NMRC’s innovation to unlock N1.4trn pension fund for Housing – Ayere
The Nigerian Mortgage Refinance Company (NMRC) has come up with an initiative that will move the Nigerian mortgage industry from its present nascent state, to one that will support the country’s housing sector and capital market.
Collaborating with eight mortgage banks and Dunn Loren Merrifield (DLM), an investment firm based in Lagos Nigeria, NMRC has created the Warehouse Funding Limited (MWFL), a special purpose company which will be charged with providing short-term, low interest funding to mortgage banks in the country.
MWFL, which seeks to enhance the mortgage origination capacity of the banks, will also enable NMRC to perform the traditional role for which it was established.
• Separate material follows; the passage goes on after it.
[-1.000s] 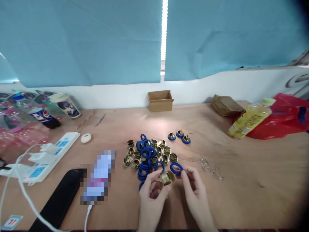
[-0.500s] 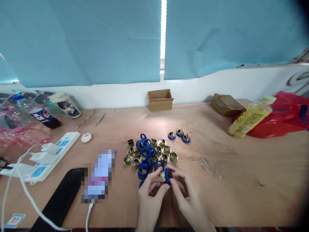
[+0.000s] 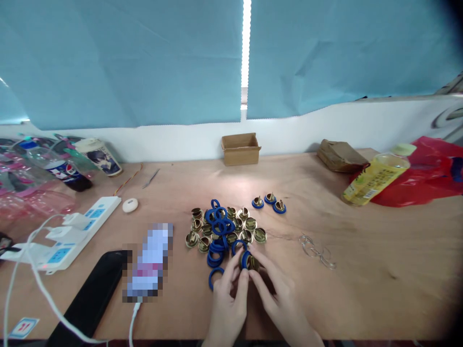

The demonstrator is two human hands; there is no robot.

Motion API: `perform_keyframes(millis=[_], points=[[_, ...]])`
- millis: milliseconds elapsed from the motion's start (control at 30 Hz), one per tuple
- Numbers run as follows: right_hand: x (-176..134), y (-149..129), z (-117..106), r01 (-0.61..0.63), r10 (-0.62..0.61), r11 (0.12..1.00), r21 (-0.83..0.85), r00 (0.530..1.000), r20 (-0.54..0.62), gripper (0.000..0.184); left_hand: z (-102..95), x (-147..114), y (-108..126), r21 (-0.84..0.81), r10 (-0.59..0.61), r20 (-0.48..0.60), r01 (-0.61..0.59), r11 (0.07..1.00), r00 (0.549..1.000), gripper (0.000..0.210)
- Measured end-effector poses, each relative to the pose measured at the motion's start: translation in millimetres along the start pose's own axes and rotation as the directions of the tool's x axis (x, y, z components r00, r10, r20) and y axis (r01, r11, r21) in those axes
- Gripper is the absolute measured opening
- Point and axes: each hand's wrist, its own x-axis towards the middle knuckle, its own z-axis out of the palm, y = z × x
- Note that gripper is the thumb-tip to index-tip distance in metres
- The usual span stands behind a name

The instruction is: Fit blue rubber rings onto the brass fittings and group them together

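In the head view, the left hand (image 3: 230, 295) and right hand (image 3: 278, 289) come together, fingers clamped from either side on one brass fitting (image 3: 253, 262) with a blue ring (image 3: 244, 260) around it. They hold it over the near middle of the table (image 3: 365, 289), its slotted end turned toward 3 o'clock.

From that fitting, a pile of brass fittings (image 3: 260, 235) and blue rings (image 3: 218, 227) lies close by at 10 to 11 o'clock, some rings on top. A loose ring (image 3: 210, 278) lies near the left hand at 8 o'clock. Three ringed fittings (image 3: 279, 207) sit together at 1 o'clock, and thin wire loops (image 3: 319, 255) lie at 3. Farther off, a box (image 3: 241, 157) stands at 12, a phone (image 3: 149, 264) at 9.
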Motion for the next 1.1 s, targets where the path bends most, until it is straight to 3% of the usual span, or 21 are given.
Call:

The NMRC was established in June 2013 as a component of the Nigeria Housing Finance Programme initiated by the Federal Ministry of Finance (“FMoF”) and its partners, to develop the primary and secondary mortgage markets by raising long-term funds from the capital market and thereby providing access to affordable housing finance in Nigeria. It is a Public Private Partnership between the Federal Government of Nigeria and the private sector.
However, the banks are not creating enough mortgages for refinancing because of the high interest rate regime that has frightened potential mortgagors.
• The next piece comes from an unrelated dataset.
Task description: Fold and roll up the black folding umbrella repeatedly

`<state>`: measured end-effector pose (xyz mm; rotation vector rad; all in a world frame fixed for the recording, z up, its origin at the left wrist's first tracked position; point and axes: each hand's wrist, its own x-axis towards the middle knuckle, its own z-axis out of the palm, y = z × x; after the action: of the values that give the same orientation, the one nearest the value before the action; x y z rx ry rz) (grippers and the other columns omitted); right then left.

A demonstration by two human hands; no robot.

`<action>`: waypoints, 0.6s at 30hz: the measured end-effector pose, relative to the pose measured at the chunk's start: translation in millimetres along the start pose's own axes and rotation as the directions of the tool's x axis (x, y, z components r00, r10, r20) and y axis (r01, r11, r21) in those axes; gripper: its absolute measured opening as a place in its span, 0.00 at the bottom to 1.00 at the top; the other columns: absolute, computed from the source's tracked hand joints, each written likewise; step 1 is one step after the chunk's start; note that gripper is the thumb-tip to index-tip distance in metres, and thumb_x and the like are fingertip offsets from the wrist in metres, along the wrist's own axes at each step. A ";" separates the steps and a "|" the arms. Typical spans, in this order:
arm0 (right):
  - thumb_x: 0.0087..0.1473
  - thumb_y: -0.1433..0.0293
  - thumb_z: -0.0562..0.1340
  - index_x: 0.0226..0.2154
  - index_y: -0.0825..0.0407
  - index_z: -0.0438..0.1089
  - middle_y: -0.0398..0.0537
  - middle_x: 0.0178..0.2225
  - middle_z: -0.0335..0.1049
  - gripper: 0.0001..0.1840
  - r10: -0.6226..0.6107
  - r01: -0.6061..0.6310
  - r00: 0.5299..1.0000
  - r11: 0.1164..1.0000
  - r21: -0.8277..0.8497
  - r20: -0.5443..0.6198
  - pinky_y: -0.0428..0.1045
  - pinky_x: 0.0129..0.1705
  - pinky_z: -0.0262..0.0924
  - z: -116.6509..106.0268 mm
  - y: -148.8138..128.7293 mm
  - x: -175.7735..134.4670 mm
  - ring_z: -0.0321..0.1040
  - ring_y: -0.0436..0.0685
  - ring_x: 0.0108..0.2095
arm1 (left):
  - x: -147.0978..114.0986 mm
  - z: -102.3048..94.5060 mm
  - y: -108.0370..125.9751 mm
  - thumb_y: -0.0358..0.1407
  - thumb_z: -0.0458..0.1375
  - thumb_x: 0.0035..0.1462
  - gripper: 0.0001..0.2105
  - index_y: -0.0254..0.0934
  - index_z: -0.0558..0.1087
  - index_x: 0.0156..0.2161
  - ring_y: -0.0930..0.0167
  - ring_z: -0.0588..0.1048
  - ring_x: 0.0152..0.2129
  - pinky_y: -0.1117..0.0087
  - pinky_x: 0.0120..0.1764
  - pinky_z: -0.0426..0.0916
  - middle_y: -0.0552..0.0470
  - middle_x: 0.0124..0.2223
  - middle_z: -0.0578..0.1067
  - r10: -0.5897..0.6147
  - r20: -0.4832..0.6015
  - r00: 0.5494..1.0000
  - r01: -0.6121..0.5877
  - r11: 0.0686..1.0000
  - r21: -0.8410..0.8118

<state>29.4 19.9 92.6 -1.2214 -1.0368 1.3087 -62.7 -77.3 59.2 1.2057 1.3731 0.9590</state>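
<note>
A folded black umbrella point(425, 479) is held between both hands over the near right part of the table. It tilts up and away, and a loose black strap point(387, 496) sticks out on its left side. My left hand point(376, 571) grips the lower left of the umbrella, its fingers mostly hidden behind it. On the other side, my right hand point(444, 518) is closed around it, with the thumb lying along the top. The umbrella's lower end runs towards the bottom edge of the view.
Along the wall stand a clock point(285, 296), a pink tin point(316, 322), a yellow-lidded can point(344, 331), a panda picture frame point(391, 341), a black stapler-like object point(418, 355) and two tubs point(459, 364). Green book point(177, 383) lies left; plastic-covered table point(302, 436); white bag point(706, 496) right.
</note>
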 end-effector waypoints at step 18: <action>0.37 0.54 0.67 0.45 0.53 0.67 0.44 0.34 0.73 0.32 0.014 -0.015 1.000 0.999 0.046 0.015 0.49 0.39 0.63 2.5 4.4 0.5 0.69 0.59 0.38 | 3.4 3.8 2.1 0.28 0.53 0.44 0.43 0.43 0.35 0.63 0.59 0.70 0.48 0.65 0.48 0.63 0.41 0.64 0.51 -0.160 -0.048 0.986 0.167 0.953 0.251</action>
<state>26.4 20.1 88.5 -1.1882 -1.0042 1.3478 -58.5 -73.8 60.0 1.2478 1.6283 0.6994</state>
Sonnie Ayere, chairman/CEO of the DLM Group and former managing director of the NMRC, told BusinessDay on Friday last week that MWFL is a vehicle set that will provide off-takes for housing development projects in the country, which most developers do not have presently. According to him, this situation makes it almost impossible for the mortgage banks to finance such projects.
“The beauty of what we have done, is that we have created a system that will allow developers to come and showcase what they are doing and then be prequalified for financing,” Ayere said. “The banks within this system will then sign up and market the project to their customers who will then get a mortgage.”
“What we have done is to get NMRC to begin to do what it is supposed to do,” Ayere noted. “The thing is if the mortgages that the NMRC is supposed to be refinancing are not coming through, then they will have nothing to refinance.”
He added that the crucial step is to give enablement to the mortgage banks, adding that once the banks have that enablement, then they will begin to create mortgage loans.
A part of the enablement, according to Ayere, is to create the right interest rate environment, while the other is to create the right ecosystem.
“What we have been able to achieve so far, is to put the right ecosystem in place,” he said. “We now have the whole system, from construction down to the capital market, and I think we have sort of achieved that to the point where we believe that in setting up Mortgage warehouse funding limited is imperative.”
Nigeria’s housing deficit is currently estimated at over N100 trillion. Analysts say that government cannot fund this deficit and so needs to create the environment to enable the private sector fund it.
The DLM boss said that the problem in the mortgage system is that presently, the mortgage rates which stand at around 22.5 per cent make mortgage unaffordable to the average employee.
He said that the Warehousing Funding will help to overcome this obstacle by creating the environment for attracting funds from the pension industry, for reducing mortgage rates, for stimulating the industry, and for making homes affordable, even to those in the informal sector.
“If we can create a system where employees can allocate part of their salary meant for pension contribution (say 20 per cent) to housing at single digit, we can eventually create a significant pool of funds that will enable the employee access mortgage facility at 9 per cent or even less,” Ayere said.
“What will happen is that an individual who is earning, say N3.5 million a year, can get a mortgage for a home of up to N11 million, whilst still contributing to the pension system.”
This way, he added, the employee can have the satisfaction of moving into his own house before retirement, have his pension funds upon retirement, and still be financially better off after 20 years; “We have this worked out and this is demonstrable,” he said.
“This will also assist in attracting, for now, up to N1.4 trillion of pension funds (the Nigerian pension funds is currently estimated at N7 trillion) to the housing sector and thus bridge the housing deficit significantly.”
Ayere said that the National Pensions Commission (PENCOM) is the critical stakeholder for the success of the innovation which is set to enlarge the pension industry by effortlessly attracting pension contributors from the informal sector of the economy, create jobs for Nigerians, boost the country’s GDP, and provide social security for the citizens.